Музыкант-2 (Марченко) - страница 62

Я поднялся, чуть поклонился и вернулся на свое место. И тут же был перехвачен носатым.

- Позвольте представиться - Анатолий Максимович Гольдберг, руководитель Русской службы радиостанции Би-би-си, - по-русски сказал он. - Я стал невольным свидетелем вашего выступления, и был весьма, скажем так, впечатлен. Я слышал о Высоцком, но не знал, что у него есть такая пронзительная песня.

Может, есть, подумал я, а может и нет еще, он же ее как раз вроде в 65-м написал. В любом случае я уже представил ее как сочинение Владимира Семеновича, так что давать задний ход было поздно.

- У него есть много песен, с которыми вы еще незнакомы, они выходят, как говорится, самиздатом, - пояснил я.

- Весьма вероятно, - согласился Гольдберг. - А вас как зовут, можно узнать?

Я представился. Услышав мою фамилию, собеседник развел руками:

- Так вы тот самый Мальцев, что играет за 'Челси'? То-то я смотрю, лицо знакомое... Я хоть и не являюсь большим поклонником футбола, но о ваших успехах наслышан. А вы еще, если мне память не изменяет, в Советском Союзе являетесь довольно-таки известным композитором?

- Нет, память вам не изменяет, - улыбнулся я. - Но я и здесь умудряюсь совмещать футбол и музыку. Сегодня, кстати, наша группа 'Sickle & hammer' отыграла свой первый концерт в клубе 'The Marquee', его даже телевидение снимало, на следующей неделе, может быть, и покажут.

- О-о, - протянул Гольдберг, - это уже интересно! 'Серп и молот' в переводе... Мощно! Слушайте, Егор, если вас и впрямь покажут на ТВ, не стать вам гостем нашей передачи на радио?
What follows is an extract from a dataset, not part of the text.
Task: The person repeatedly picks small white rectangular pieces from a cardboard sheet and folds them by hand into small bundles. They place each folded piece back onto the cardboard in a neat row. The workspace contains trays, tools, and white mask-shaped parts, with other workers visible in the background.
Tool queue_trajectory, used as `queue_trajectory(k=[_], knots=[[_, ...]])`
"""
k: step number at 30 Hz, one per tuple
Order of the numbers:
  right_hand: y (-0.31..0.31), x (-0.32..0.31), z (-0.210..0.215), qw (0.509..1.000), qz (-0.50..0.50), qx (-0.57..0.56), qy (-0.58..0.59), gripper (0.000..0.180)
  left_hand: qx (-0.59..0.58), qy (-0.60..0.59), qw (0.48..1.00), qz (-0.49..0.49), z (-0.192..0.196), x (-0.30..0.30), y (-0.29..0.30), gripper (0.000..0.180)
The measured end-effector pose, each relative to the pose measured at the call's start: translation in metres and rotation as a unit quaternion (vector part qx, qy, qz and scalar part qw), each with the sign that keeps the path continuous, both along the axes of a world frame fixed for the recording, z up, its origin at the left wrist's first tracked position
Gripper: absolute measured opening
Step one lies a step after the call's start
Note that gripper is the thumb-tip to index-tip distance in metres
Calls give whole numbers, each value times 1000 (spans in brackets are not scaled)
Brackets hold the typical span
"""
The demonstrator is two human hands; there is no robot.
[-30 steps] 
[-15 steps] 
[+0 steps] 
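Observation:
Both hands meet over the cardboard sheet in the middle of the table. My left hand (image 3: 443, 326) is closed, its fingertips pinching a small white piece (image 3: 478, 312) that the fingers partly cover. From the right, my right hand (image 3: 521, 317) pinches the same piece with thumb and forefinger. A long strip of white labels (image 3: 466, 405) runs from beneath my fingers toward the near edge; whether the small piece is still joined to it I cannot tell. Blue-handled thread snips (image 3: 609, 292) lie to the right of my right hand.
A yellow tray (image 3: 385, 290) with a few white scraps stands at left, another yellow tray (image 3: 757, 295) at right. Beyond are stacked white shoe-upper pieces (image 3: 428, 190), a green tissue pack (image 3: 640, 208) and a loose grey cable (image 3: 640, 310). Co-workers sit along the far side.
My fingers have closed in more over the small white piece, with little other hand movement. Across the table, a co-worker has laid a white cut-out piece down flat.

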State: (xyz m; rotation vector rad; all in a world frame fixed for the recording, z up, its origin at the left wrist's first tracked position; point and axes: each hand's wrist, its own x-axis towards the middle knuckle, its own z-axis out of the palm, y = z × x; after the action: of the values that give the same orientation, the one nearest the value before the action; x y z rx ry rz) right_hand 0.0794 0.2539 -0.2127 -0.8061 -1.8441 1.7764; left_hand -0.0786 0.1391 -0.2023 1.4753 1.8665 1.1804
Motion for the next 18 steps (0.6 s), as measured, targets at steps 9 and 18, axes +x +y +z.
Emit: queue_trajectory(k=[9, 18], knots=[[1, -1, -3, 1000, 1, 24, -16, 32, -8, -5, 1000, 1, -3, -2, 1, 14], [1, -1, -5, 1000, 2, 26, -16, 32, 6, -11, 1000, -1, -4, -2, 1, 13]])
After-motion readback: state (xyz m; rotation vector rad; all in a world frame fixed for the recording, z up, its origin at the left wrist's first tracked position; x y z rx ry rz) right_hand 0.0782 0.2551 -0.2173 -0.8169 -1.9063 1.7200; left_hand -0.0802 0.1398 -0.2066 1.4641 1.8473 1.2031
- Почему бы и нет? Надо только выкроить время.

- Тогда вот вам моя визитная карточка... А у вас нет аналогичной? Жаль, тогда напишите свой телефон на салфетке, я постараюсь ее не потерять.

Короче говоря, из бара мы расползались в первом часу ночи. Я вызвался проводить такую же пьяненькую, как и я, Хелен, но мы почему-то направились в сторону моего дома. А утром я обнаружил ее в своей постели.

Вот же е... твою мать! Судя по пятнышку крови на простыне, этой ночью я лишил ее девственности. Смущенными чувствовали себя оба. Хелен по-быстрому собралась, чмокнула меня в щеку и ускакала в направлении ближайшей станции лондонского метро, а я сидел в трусах на краю постели, обнимая ладонями малость гудевшую черепушку, и думал, как я, скотина такая, мог изменить Ленке?!

Вот ведь зарекался, что нигде и ни с кем! Если бы не этот поход в кабак, не две бутылки водки, хоть и выпитой не в одиночку, но подействовавшей на юный, непривыкший к спиртному организм... Оправдание всегда можно придумать, только сам-то ты понимаешь, что накосячил и прощения тебе нет и быть не может.